# Supervised Fine-Tuning with SFTTrainer


In [2]:
# Import necessary libraries
from transformers import AutoModelForCausalLM, AutoTokenizer
from datasets import load_dataset
from trl import SFTConfig, SFTTrainer, setup_chat_format
import torch

  from .autonotebook import tqdm as notebook_tqdm


In [3]:
torch.cuda.is_available()

True

In [4]:
# set cuda device
device = torch.device("cuda" if torch.cuda.is_available() else "mps" if torch.backends.mps.is_available() else "cpu")

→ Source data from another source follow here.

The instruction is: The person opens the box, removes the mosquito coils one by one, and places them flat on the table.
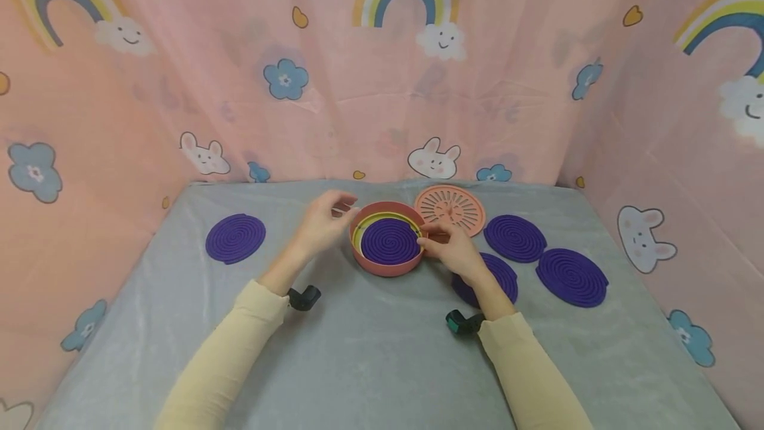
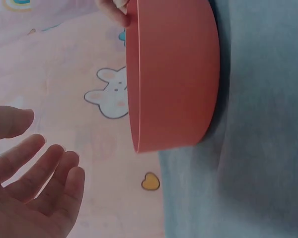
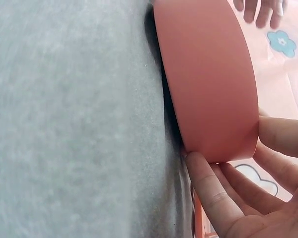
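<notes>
A round coral-red mosquito coil box (image 1: 388, 269) stands uncovered on the table. Inside it lies a purple mosquito coil (image 1: 390, 241), with a yellow ring (image 1: 382, 215) showing around the coil's far side. My right hand (image 1: 449, 249) holds the box at its right rim; in the right wrist view the thumb is at the rim and the fingers (image 3: 213, 191) are against the side wall. Just left of the box, my left hand (image 1: 325, 221) hovers with nothing in it. The left wrist view shows its fingers (image 2: 49, 173) loosely bent, apart from the box wall (image 2: 176, 74).
A slotted coral lid (image 1: 450, 208) lies behind the box to the right. More purple coils lie at right: one coil (image 1: 514, 238), another coil (image 1: 572, 277), and a third coil (image 1: 498, 274) partly under my right forearm. A single coil (image 1: 235, 238) lies far left.
</notes>
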Demonstrator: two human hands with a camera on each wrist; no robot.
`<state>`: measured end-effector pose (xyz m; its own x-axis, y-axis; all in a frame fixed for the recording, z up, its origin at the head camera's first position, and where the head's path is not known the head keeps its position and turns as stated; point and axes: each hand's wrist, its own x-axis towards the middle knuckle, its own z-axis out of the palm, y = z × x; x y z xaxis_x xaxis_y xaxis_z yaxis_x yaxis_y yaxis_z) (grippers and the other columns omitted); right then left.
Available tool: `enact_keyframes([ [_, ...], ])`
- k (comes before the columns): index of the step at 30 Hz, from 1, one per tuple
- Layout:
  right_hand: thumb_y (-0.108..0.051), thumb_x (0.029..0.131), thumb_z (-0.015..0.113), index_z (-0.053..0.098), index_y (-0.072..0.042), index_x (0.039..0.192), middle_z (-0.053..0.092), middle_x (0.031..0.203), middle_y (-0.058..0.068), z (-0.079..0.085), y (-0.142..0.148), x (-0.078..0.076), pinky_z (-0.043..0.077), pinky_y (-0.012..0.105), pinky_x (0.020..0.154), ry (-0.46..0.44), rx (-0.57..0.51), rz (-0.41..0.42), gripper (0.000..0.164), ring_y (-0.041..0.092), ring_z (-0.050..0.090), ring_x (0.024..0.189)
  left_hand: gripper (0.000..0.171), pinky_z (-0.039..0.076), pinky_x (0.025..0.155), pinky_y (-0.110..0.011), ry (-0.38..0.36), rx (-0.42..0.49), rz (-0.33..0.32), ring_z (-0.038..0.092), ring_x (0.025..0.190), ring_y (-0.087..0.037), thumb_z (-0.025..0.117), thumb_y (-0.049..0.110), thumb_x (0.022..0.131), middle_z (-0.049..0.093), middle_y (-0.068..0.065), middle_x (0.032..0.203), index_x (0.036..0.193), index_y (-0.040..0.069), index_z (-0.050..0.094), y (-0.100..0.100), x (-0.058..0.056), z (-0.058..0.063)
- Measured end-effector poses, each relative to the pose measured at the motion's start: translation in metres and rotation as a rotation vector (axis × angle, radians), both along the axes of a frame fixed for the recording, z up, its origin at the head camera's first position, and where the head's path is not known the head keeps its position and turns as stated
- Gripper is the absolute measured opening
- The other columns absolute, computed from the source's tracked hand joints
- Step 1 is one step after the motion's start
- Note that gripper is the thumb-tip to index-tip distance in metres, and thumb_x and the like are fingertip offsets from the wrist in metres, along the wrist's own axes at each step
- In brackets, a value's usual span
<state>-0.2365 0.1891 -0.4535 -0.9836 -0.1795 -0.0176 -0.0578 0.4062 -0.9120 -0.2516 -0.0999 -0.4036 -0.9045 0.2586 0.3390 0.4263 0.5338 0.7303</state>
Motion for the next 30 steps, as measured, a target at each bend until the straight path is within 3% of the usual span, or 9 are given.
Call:
enact_keyframes([
  [9,-0.021,0.098,0.071,0.062,-0.001,0.134,0.065,0.129,0.019,-0.001,0.000,-0.001,0.056,0.041,0.093,-0.005,-0.012,0.002,0.042,0.032,0.062,0.119,0.032,0.055,0.093,-0.042,-0.043,-0.022,-0.054,0.064,0.106,-0.028,0.067,0.020,0.100,0.067,-0.014,0.119,0.124,-0.001,0.067,0.030,-0.003,-0.004],
  [16,-0.021,0.098,0.070,0.062,-0.002,0.135,0.063,0.131,0.018,-0.002,0.000,0.000,0.055,0.043,0.094,-0.012,-0.008,-0.002,0.042,0.032,0.061,0.121,0.030,0.054,0.097,-0.042,-0.073,-0.041,-0.085,0.063,0.113,-0.030,0.065,0.018,0.101,0.065,-0.014,0.122,0.125,0.000,0.066,0.046,-0.009,-0.015],
  [30,-0.022,0.098,0.071,0.062,-0.002,0.134,0.064,0.131,0.019,0.000,0.000,0.000,0.054,0.046,0.097,-0.001,0.002,-0.004,0.043,0.033,0.061,0.121,0.034,0.050,0.102,-0.046,-0.148,-0.142,-0.073,0.059,0.119,-0.029,0.065,0.024,0.101,0.064,-0.014,0.126,0.128,0.004,0.065,0.063,-0.019,-0.025],
])
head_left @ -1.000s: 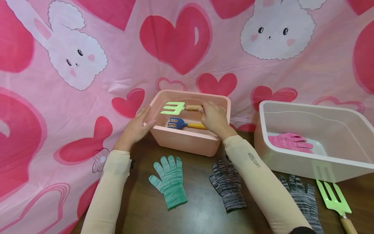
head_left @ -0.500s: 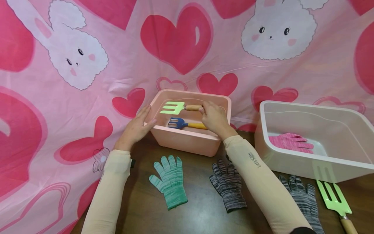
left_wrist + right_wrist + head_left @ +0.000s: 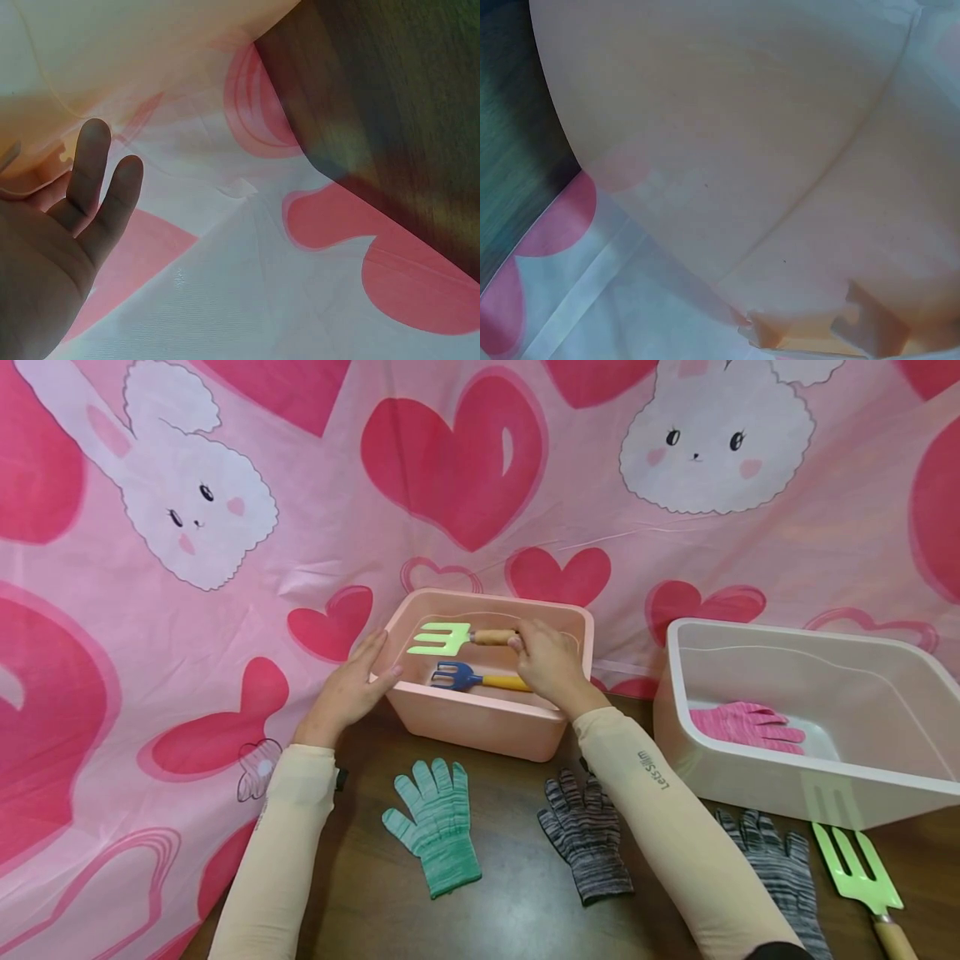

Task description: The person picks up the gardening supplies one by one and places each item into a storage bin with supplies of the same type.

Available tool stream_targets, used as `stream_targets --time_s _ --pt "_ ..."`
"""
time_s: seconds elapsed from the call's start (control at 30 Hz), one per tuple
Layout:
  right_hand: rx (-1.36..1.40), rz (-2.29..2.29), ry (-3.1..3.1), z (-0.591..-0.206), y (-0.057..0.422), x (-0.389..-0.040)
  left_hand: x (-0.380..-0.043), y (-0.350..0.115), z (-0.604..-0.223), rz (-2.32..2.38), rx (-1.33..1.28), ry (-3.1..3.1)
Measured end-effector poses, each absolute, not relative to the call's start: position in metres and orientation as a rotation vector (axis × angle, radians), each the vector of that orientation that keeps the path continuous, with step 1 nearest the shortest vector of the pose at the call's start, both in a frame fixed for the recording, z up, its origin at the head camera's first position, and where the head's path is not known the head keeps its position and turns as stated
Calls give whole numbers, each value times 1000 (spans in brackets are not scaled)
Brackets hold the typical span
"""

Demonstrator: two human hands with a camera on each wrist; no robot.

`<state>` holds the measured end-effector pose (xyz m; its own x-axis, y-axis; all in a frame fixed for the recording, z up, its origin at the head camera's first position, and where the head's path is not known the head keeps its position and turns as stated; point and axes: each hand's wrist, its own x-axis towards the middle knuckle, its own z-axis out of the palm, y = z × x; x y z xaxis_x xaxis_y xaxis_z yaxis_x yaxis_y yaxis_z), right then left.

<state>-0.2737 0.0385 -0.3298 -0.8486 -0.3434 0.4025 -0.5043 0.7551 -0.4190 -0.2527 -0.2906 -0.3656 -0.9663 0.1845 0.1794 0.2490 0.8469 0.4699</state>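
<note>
In the head view, my right hand (image 3: 551, 660) grips the wooden handle of a light green hand fork (image 3: 444, 639), its three tines pointing left inside the pink bin (image 3: 480, 727). Below it in the bin lies a blue hand fork (image 3: 459, 677) with a yellow handle, partly behind the right hand. My left hand (image 3: 347, 695) rests at the bin's left front corner, thumb over the rim, fingers along the outer side. The left wrist view shows that left hand (image 3: 45, 247) with two fingers extended beside the bin wall (image 3: 150, 45). Mainly the bin's wall (image 3: 705, 150) fills the right wrist view.
A green glove (image 3: 435, 831) and a dark striped glove (image 3: 585, 839) lie on the brown table (image 3: 510, 918). At right stands a larger pale bin (image 3: 772, 789) holding a pink glove (image 3: 746, 725). Before it lie another striped glove (image 3: 783, 868) and green fork (image 3: 862, 877).
The green hand fork has shifted very slightly left, its tines a little lower within the pink bin. My left hand stays at the corner.
</note>
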Motion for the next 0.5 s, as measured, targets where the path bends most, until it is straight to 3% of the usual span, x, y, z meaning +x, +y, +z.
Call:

# Load the model and tokenizer
model_name = "HuggingFaceTB/SmolLM2-135M"
model = AutoModelForCausalLM.from_pretrained(model_name).to(device)
tokenizer = AutoTokenizer.from_pretrained(model_name)

# Set up the chat format
model, tokenizer = setup_chat_format(model=model, tokenizer=tokenizer)

# Set our name for the finetune to be saved &/ uploaded to
finetune_name = "SmolLM2-FT-MyDataset"
finetune_tags = ["smol-course", "module_1"]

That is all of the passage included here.